James Hannaham's God Says No might as well be subtitled Nature vs. Nurture in 302 Pages. Protagonist Gary Gray was born a big fat homo. Unfortunately for the fragile boxing ring that is his psyche, he was raised a devout Christian in a conservative African American community. The gloves come off in the first chapter, as a young Gary fights to ignore his growing attraction to his roommate at Central Florida Christian College. Recognizing his homosexual impulses as the work of a very, very sexy and persuasive Satan, Gary does his best to overcome his true nature—marrying a woman, having a kid, entering gay rehab.
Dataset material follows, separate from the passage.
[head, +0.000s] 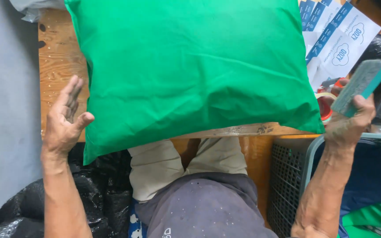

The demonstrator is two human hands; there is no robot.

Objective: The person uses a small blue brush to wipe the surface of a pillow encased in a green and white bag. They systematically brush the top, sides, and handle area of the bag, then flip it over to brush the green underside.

It's a McSweeney's title, so I'll leave it to you guess if Gary gets the gay out.

Hannaham's writing doesn't benefit from close inspection—when Gary moves in with a new lover, he thinks: "For a while, our life together was like that moment when the waiter sets a creamy dessert in front of you, long before you have to pay." Hmm, wonder how that romance is going to end? When Gary is angry, his "blood boils," and when he's depressed? "I would have sobbed, but my sadness was too vast, too nameless for tears."

Sure, it reads like a ghostwritten celebrity memoir. But 'tis the season for filing indifferently written novels as "beach reads." And all the elements are in place—sex, drugs, and colorful characters overcoming Big Issue obstacles. It's a hero's quest in which the Holy Grail is guilt-free anal. File this one as a decent piece of genre fic in a genre that hasn't been invented yet.